REQUIREMENT:
In full and without alteration, print the entries that follow.

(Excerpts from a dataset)
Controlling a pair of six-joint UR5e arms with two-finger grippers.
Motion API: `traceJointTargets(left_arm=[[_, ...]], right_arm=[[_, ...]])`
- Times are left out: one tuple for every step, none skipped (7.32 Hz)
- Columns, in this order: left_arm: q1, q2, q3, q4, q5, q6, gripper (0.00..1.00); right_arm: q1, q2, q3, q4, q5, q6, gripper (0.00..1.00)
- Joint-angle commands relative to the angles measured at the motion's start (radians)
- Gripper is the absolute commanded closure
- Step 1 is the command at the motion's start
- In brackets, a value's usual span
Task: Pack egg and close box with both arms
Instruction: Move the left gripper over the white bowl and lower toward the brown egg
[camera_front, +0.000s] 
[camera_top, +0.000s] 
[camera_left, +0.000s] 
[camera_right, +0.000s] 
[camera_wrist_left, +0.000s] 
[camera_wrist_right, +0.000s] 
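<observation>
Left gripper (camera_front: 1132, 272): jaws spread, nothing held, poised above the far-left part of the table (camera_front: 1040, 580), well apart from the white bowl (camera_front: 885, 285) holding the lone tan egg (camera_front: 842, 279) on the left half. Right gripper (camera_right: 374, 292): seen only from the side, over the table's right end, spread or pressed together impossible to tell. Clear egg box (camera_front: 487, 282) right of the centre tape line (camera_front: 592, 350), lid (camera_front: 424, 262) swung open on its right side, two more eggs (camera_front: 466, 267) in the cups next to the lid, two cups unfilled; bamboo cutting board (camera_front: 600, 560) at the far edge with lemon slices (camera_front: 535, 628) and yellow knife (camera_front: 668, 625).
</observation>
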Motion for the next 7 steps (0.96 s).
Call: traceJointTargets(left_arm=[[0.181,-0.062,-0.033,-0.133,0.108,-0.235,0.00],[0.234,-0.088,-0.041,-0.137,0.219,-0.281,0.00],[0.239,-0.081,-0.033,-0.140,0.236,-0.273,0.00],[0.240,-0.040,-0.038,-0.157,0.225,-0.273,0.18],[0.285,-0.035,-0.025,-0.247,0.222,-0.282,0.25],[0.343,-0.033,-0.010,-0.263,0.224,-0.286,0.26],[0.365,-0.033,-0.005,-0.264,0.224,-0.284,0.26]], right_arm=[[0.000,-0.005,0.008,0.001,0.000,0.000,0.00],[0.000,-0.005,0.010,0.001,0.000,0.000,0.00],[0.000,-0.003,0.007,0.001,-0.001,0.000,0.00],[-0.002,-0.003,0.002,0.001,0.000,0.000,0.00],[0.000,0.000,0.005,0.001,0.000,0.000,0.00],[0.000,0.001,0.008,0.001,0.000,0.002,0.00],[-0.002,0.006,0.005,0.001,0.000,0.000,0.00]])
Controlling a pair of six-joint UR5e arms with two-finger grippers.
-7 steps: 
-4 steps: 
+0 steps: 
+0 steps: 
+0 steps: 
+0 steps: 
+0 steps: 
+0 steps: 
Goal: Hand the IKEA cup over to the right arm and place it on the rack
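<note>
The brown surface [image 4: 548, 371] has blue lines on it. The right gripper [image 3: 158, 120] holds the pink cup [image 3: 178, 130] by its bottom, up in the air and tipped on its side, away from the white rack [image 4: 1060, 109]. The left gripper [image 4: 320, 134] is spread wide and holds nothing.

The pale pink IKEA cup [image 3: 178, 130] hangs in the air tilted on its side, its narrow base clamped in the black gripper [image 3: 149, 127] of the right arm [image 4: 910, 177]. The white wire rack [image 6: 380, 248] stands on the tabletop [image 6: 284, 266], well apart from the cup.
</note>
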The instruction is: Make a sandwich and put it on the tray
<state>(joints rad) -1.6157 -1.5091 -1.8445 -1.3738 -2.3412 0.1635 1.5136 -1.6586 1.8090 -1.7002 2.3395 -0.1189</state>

ANSWER SPACE:
Controlling a pair of six-joint UR5e arms with two-finger grippers.
Motion API: `traceJointTargets(left_arm=[[_, ...]], right_arm=[[_, ...]])`
- Times are left out: one tuple for every step, none skipped (7.32 Hz)
- Columns, in this order: left_arm: q1, q2, q3, q4, q5, q6, gripper (0.00..1.00); right_arm: q1, q2, q3, q4, q5, q6, gripper (0.00..1.00)
- Joint-angle commands relative to the angles measured at the motion's start (radians)
- Gripper is the absolute commanded closure
- Step 1 is the command at the motion's start
- In brackets, a value's usual span
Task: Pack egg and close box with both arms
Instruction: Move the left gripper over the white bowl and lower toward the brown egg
[camera_front, +0.000s] 
[camera_top, +0.000s] 
[camera_left, +0.000s] 
[camera_right, +0.000s] 
[camera_wrist_left, +0.000s] 
[camera_wrist_right, +0.000s] 
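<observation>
Left gripper (camera_front: 1132, 272): jaws spread, nothing held, poised above the far-left part of the table (camera_front: 1040, 580), well apart from the white bowl (camera_front: 885, 285) holding the lone tan egg (camera_front: 842, 279) on the left half. Right gripper (camera_right: 374, 292): seen only from the side, over the table's right end, spread or pressed together impossible to tell. Clear egg box (camera_front: 487, 282) right of the centre tape line (camera_front: 592, 350), lid (camera_front: 424, 262) swung open on its right side, two more eggs (camera_front: 466, 267) in the cups next to the lid, two cups unfilled; bamboo cutting board (camera_front: 600, 560) at the far edge with lemon slices (camera_front: 535, 628) and yellow knife (camera_front: 668, 625).
</observation>
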Motion for the next 7 steps (0.96 s).
Call: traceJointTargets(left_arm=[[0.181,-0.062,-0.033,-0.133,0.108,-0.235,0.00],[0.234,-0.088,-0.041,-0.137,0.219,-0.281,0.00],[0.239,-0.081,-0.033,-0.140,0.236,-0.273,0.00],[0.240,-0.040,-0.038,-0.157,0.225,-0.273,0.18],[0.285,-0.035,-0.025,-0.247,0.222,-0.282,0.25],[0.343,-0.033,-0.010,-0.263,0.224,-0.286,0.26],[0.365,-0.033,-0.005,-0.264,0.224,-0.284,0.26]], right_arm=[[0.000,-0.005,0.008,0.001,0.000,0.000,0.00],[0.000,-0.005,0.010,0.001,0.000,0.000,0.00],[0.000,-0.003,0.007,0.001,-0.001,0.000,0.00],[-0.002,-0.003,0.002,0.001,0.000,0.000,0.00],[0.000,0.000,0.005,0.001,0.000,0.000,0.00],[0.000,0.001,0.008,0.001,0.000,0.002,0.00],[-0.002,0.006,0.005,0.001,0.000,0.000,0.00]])
Controlling a pair of six-joint UR5e arms with two-finger grippers.
-7 steps: 
-4 steps: 
+0 steps: 
+0 steps: 
+0 steps: 
+0 steps: 
+0 steps: 
+0 steps: 
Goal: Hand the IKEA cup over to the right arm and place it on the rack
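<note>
The brown surface [image 4: 548, 371] has blue lines on it. The right gripper [image 3: 158, 120] holds the pink cup [image 3: 178, 130] by its bottom, up in the air and tipped on its side, away from the white rack [image 4: 1060, 109]. The left gripper [image 4: 320, 134] is spread wide and holds nothing.

The pale pink IKEA cup [image 3: 178, 130] hangs in the air tilted on its side, its narrow base clamped in the black gripper [image 3: 149, 127] of the right arm [image 4: 910, 177]. The white wire rack [image 6: 380, 248] stands on the tabletop [image 6: 284, 266], well apart from the cup.
</note>
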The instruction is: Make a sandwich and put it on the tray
<state>(joints rad) -1.6157 -1.5091 -1.8445 -1.3738 -2.3412 0.1635 1.5136 -1.6586 1.8090 -1.7002 2.3395 -0.1189</state>

This answer requires nothing else.